Two former Appalachian State University student were sentenced to federal prison after being convicted for their role in an illegal drug ring that brought in more than $1.5 million in sales across three different universities.
Kyle Parris Beckner, of Boone, and Devin James McDonald, of Kill Devil Hills, entered guilty pleas in February for their roles in the drug ring. Both were students at Appalachian State.
Beckner pleaded guilty to one count of conspiracy to distribute LSD, and McDonald pleaded guilty to conspiracy to distribute cocaine.
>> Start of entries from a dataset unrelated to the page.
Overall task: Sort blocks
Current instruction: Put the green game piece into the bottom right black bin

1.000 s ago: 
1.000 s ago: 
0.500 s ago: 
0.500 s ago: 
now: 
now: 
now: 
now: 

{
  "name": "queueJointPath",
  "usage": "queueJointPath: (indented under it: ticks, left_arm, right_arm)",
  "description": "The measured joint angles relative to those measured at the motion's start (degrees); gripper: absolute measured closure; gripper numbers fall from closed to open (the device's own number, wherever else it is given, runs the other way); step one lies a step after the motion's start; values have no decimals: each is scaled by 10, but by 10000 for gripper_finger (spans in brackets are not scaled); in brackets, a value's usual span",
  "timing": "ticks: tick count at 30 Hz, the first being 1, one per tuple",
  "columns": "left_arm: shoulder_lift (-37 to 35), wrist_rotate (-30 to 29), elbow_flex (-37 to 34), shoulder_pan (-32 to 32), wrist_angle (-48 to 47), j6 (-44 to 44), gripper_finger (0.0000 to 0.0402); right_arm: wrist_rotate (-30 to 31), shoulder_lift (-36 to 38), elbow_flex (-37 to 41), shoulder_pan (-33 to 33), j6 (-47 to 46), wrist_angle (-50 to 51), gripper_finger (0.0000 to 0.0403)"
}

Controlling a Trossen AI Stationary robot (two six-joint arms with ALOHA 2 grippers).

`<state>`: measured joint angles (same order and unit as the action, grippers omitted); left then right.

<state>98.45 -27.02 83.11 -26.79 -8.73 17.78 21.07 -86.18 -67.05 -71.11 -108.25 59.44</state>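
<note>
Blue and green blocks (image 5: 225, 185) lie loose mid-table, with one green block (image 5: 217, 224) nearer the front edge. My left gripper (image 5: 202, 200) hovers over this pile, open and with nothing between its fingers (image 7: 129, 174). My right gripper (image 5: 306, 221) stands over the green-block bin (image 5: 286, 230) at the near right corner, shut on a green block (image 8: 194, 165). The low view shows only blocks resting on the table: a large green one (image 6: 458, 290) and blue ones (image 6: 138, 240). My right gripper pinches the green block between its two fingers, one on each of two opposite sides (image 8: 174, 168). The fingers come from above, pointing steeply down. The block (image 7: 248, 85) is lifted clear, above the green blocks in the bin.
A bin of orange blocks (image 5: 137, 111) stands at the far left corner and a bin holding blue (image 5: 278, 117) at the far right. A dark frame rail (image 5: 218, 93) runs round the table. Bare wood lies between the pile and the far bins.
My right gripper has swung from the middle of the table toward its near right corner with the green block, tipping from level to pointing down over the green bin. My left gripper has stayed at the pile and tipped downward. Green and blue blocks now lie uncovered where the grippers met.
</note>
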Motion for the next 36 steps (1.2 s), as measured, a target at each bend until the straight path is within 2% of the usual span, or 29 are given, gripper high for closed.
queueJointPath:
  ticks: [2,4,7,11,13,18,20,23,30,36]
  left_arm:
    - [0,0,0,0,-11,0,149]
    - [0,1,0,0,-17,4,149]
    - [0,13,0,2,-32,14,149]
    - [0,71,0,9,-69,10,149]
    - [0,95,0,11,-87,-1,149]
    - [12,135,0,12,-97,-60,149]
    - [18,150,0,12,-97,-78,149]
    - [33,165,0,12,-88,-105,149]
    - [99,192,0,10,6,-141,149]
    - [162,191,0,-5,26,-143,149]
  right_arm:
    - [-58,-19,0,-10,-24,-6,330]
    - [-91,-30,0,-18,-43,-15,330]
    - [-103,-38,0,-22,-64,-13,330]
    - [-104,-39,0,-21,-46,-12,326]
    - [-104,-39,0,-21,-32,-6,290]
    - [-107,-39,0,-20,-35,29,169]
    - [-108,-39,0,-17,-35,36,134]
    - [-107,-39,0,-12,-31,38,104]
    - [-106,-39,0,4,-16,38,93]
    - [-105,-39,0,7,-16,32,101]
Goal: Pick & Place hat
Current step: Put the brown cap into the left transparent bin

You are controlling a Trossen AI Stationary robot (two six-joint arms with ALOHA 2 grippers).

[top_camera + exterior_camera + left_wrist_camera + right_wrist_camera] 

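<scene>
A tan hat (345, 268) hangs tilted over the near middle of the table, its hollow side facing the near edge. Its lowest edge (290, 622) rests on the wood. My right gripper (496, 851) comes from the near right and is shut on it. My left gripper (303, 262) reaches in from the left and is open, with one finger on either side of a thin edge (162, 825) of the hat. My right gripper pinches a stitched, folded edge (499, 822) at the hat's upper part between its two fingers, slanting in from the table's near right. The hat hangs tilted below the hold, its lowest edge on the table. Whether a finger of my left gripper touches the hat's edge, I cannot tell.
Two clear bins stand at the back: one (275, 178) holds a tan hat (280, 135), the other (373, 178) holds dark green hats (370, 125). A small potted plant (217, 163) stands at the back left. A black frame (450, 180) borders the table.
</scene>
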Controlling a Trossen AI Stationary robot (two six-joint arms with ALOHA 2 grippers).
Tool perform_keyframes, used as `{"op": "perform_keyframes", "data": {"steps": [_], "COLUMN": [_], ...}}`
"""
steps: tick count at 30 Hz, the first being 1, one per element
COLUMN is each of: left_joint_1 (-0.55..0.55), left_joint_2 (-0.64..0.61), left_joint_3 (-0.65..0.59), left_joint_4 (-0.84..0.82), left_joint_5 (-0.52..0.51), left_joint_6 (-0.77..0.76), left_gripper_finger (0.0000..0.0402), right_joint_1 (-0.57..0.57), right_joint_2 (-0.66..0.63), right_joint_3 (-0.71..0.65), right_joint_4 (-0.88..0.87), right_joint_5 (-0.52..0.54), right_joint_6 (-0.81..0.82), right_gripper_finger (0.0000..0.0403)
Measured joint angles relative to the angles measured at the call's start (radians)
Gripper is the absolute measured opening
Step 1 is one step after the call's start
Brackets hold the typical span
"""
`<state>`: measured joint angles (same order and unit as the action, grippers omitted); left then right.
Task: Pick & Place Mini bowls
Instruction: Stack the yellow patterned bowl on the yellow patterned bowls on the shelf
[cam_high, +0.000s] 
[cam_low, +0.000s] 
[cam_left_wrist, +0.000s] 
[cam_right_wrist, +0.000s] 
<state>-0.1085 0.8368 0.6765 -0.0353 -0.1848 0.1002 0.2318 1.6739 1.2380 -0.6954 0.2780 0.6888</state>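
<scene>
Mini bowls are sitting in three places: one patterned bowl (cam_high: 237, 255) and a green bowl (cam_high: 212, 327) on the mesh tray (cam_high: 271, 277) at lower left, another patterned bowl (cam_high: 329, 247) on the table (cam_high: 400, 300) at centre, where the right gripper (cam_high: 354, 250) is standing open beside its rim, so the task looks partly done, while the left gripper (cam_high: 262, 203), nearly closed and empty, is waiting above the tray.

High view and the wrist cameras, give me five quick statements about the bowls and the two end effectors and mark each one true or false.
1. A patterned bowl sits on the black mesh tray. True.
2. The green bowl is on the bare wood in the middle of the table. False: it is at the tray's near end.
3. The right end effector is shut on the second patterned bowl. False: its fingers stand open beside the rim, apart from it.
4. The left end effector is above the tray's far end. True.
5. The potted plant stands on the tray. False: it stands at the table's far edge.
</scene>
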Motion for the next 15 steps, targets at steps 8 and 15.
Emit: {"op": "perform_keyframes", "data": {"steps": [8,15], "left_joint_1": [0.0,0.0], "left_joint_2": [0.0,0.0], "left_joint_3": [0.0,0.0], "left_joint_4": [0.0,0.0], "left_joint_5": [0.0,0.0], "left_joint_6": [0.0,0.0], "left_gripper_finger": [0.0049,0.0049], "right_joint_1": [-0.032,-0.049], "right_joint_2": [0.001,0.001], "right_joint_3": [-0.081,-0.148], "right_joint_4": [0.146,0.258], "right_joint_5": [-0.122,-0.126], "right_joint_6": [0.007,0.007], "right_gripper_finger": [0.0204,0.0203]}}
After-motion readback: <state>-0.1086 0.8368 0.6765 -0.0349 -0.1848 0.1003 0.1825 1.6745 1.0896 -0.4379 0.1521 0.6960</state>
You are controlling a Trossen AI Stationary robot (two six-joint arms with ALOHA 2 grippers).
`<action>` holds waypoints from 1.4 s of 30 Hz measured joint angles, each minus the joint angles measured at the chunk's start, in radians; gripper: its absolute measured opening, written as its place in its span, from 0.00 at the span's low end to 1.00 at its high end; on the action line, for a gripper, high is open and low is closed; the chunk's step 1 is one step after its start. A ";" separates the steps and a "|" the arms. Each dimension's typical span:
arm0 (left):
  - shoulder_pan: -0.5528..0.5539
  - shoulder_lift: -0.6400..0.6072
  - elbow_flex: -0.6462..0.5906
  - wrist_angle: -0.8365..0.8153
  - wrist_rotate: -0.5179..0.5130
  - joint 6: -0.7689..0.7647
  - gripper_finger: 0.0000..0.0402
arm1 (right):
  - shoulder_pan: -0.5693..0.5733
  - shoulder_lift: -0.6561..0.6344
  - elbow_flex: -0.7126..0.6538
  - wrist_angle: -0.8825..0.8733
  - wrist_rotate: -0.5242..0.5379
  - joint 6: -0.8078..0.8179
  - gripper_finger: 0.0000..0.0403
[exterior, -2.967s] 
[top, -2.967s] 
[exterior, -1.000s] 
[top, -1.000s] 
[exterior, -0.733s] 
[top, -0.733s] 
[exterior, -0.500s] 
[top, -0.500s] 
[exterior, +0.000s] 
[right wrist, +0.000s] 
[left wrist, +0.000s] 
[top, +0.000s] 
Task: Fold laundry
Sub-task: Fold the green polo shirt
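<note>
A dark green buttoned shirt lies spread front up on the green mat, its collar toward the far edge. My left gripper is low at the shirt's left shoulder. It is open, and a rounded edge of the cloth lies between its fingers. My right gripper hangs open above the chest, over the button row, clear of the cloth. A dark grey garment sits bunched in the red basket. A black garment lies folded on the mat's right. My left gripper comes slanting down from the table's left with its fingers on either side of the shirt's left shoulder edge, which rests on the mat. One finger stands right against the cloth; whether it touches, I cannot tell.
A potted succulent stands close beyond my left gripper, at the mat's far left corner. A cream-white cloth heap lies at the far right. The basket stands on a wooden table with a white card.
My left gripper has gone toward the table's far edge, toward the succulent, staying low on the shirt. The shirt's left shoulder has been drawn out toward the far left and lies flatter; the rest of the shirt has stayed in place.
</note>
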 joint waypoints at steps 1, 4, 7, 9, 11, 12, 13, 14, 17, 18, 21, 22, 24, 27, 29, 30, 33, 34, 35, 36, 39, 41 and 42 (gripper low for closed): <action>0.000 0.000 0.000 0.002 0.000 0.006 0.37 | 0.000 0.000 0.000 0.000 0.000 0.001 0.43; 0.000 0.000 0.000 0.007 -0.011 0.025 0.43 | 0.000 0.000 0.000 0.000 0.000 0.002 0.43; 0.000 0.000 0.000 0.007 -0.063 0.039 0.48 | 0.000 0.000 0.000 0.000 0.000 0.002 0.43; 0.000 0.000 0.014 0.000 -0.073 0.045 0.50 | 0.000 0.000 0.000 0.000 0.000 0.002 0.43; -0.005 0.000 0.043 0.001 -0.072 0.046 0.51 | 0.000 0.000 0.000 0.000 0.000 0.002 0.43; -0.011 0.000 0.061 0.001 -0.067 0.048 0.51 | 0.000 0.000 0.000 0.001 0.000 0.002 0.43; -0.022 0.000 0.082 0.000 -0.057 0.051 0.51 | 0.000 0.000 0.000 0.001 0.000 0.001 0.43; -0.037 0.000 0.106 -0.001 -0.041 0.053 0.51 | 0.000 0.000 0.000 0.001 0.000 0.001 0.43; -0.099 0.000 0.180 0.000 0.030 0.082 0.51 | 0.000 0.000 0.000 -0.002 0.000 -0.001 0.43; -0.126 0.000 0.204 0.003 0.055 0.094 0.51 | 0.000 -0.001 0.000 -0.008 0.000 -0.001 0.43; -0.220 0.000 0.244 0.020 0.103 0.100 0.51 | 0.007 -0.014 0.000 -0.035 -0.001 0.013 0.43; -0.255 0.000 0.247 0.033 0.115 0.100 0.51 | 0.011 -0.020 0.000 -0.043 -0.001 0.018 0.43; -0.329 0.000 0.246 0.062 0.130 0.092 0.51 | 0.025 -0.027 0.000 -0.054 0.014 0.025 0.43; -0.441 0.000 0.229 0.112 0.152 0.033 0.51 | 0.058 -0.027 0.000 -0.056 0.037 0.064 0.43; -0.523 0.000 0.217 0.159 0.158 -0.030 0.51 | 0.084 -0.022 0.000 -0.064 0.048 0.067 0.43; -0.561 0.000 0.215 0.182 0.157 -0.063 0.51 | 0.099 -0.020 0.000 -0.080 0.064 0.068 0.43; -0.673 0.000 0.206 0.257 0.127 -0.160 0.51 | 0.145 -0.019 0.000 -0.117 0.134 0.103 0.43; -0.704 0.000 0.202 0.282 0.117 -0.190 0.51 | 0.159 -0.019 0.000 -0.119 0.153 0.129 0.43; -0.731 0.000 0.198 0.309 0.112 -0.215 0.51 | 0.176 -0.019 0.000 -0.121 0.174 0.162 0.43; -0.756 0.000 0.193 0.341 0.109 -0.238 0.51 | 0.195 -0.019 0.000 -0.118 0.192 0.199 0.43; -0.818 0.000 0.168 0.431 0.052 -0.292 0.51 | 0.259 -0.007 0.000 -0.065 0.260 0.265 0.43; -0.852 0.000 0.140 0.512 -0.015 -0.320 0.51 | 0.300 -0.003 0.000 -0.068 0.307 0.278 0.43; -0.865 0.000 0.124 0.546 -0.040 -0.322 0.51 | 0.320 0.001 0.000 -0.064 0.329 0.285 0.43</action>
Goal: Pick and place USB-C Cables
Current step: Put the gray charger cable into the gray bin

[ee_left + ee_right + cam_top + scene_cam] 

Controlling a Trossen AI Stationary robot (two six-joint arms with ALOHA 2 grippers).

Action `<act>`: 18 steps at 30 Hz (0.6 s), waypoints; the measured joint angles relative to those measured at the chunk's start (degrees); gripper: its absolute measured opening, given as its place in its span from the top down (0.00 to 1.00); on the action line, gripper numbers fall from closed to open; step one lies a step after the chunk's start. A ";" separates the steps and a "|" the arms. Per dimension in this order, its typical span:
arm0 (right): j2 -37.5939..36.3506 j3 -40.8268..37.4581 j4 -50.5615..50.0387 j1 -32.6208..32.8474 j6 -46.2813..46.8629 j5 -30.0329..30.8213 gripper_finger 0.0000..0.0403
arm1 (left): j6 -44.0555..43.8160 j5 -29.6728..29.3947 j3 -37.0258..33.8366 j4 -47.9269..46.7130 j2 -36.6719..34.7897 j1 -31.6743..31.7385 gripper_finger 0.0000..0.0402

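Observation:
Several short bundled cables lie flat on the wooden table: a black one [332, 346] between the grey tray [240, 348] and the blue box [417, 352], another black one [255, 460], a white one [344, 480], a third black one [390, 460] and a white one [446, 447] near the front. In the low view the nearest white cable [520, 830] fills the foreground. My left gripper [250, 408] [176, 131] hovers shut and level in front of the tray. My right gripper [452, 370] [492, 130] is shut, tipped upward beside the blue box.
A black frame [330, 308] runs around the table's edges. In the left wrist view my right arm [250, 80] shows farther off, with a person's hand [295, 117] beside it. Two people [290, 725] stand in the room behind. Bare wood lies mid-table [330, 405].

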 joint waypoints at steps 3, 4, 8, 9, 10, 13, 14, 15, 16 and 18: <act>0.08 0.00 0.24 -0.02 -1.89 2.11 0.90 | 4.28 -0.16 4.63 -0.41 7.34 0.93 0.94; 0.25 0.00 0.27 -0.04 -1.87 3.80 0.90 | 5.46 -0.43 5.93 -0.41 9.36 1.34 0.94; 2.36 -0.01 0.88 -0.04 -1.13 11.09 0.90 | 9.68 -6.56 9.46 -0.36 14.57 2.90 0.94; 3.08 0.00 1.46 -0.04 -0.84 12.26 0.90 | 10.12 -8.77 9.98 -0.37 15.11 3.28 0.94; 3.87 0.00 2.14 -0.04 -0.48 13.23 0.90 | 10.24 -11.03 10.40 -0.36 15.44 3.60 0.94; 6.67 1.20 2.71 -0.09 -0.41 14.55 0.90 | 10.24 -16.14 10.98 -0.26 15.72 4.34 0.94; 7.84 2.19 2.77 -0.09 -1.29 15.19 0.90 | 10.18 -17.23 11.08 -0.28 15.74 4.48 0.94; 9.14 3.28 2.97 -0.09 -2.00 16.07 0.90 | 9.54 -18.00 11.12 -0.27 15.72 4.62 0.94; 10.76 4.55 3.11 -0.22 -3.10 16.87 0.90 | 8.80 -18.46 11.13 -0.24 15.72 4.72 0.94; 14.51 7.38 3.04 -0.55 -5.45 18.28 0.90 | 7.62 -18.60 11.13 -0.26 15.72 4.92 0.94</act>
U.S. District Judge William Osteen sentenced Beckner to 18 months in federal prison, Lynne Klauer, a spokeswoman for the U.S. Attorney’s Office for the Middle District of North Carolina, said Friday. The sentencing took place Wednesday in U.S. District Court in Greensboro. After his release, Beckner will be on supervised release for 18 months.
Chad Axford, Beckner’s attorney, could not be reached for comment on Friday.
Osteen sentenced McDonald on Sept. 1 to two years in federal prison. He will be on supervised release for three years.
Beckner is accused of selling 1,000 doses of LSD to an informant who was also an Appalachian State student and member of the Delta Chi fraternity. Beckner is alleged to have sold the LSD doses for $3,000 in the parking lot of a Chapel Hill restaurant. Investigators said that, in October 2019, they bought an ounce of cocaine from McDonald after McDonald was identified by the informant as someone who distributed cocaine to other ASU students.
According to the U.S. Department of Justice, the alleged drug sales involved members of several fraternities at Appalachian State, Duke University and UNC Chapel Hill. The Justice Department alleged that McDonald and 19 other defendants funneled more than 1,000 pounds of marijuana, several hundred kilograms of cocaine and large quantities of other drugs to the three college campuses. Court documents allege that the defendants shipped cocaine from California using the U.S. Postal Service and transported marijuana by vehicles.
The defendants were also accused of shipping money from the illegal drug sales through the postal service. About $1.3 million in drug money changed hands through money orders, Western Union and mobile payment applications, the Justice Department alleged.